Similarly Enterprises could you computing devices like tablets,
PCs, eBook etc. for sharing and disseminating enterprise content
for business reasons or for productivity gains. Whenever a large
entity such as government or corporation wants to use mobile
network for connecting the devices that they own, there is a desire
and need for these devices to be seen as virtual private network.
Such private network is then seen as the extension of respective
organization's own network. The organizations can manage and
communicate with these devices exclusively with the identities they
own and understand. For data applications, device identity and IP
address should be sufficient.
[0006] In early days of mobile wireless technology, the voice was
the main service and MSIDN was the only identity that was needed
externally for users and businesses. Moreover, the subscriber and
service relationship was exclusively between the mobile user and
the mobile network operator. With advent of mobile data, this
started to change, for many data applications the same user has
subscription relationship with third parties. The data services are
typically built on Internet Protocol (IP) and therefore the user
devices needs an IP address an identity. If the mobile device
connects with more than one packet data network, it will have
multiple IP addresses. A Smartphone that is used both for
traditional voice calling and for data applications uses all these
identities. There are several "data only" devices such as PC cards,
USB dongles, kindle, tablet and M2M (machine to machine) modem that
are not involved in traditional voice calling. These devices do not
need a phone number (MSISDN). They almost always have a
subscription/service relationship beyond mobile network operator.
Such third party entities will like to address and communicate with
devices exactly they do over any other public IP network including
Internet. Thus the enterprise that owns the M2M modems in the
vending machines and smartmeters would want to assign it an
identity as per their scheme and make it part of their private IP
network. In other word they would want to overlay a Virtual Private
Network (VPN) over the mobile wireless network. As the nature and
scope of mobile communications has evolved (from voice to data
apps, from handset to M2M modem) the need for identities has
changed as well. Some identities are not required in some cases
while in some other cases, more flexibility with identities is
needed. Traditional network is carrying the burden and cost of
provisioning unnecessary identities and at the same time is unable
to provide flexibility in order to support frequently occurring use
cases. For example, enterprises use static private IP addresses for
devices that need to be reached at any time. Today's traditional
mobile wireless network cannot support this use case. It can only
support static IP address when they are public. Public IP addresses
are expensive and may not help with private networking that
Enterprise wants to have. This invention solves such problems.

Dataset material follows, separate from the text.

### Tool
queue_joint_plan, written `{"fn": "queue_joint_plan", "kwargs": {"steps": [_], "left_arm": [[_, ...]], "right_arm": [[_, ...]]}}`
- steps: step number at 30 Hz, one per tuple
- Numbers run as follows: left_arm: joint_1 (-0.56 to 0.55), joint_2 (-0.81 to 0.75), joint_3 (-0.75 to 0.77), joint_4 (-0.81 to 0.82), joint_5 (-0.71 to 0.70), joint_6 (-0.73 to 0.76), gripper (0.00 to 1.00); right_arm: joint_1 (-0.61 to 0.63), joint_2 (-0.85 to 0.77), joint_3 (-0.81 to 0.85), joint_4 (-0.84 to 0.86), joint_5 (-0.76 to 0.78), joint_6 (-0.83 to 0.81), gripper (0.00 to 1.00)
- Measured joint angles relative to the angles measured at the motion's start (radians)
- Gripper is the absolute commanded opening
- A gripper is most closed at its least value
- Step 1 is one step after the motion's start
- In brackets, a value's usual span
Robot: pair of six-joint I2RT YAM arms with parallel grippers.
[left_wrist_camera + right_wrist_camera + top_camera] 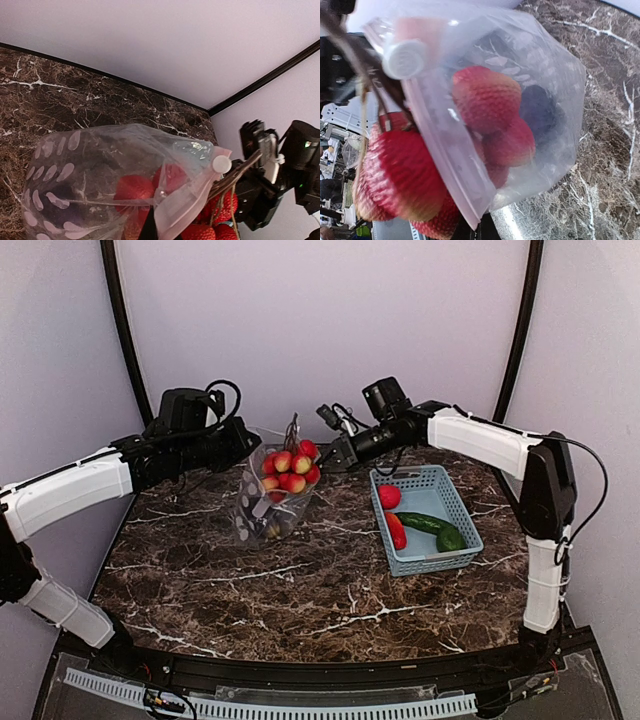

[0007] FIG. 1 is a block diagram illustrating generic
interconnection of GPRS network with external Packet Data Networks
(PDNs) such as private networks owned by enterprises/government and
the public Internet. Referring to FIG. 1, mobile devices 101-103
are communicatively coupled to a core network 110. For example,
voice handset 101 is coupled to the core network 110 via a 3G Radio
access network through e.g. nodeB or NB 104 and radio network
controller (RNC) 105 and from there to a Mobile Switching Center
(MSC) 115 and through Gateway-MSC (GMSC) 116 to the PSTN 122. The
voice handset 101 does not need services from packet core nodes
such as SGSN 111. The smartphone 102 is additionally coupled to the
core network 110 via a corresponding long term evolution (LTE)
access network (e.g., evolved UMTS terrestrial RAN (E-UTRAN) node B
or eNB) 106. Finally the connected device 103 is coupled to Core
110 via RNC 105 or eNB 106. However, unlike handset 101 and
smartphone 102, it does not need voice services from MSC 115,
nevertheless it is required to register with MSC 115 in order to
fulfill procedural needs. In order to communicate to a data service
located in other networks such as Internet 120 and/or Enterprise
premise 121, data devices 102-103 have to go through core network
110. Typically, core network 110 includes a serving GPRS support
node (SGSN) 111 for 3G network or serving gateway (S-GW) 113 for
LTE network 107 and a gateway GPRS support node (GGSN) 112 for 3G
network or packet data network (PDN-GW) 114 for LTE network. These
SGSN 111/S-GW 113 and GGSN 112/PDN-GW 114 relay communications
between a machine type UE 102-103 and a destination (e.g.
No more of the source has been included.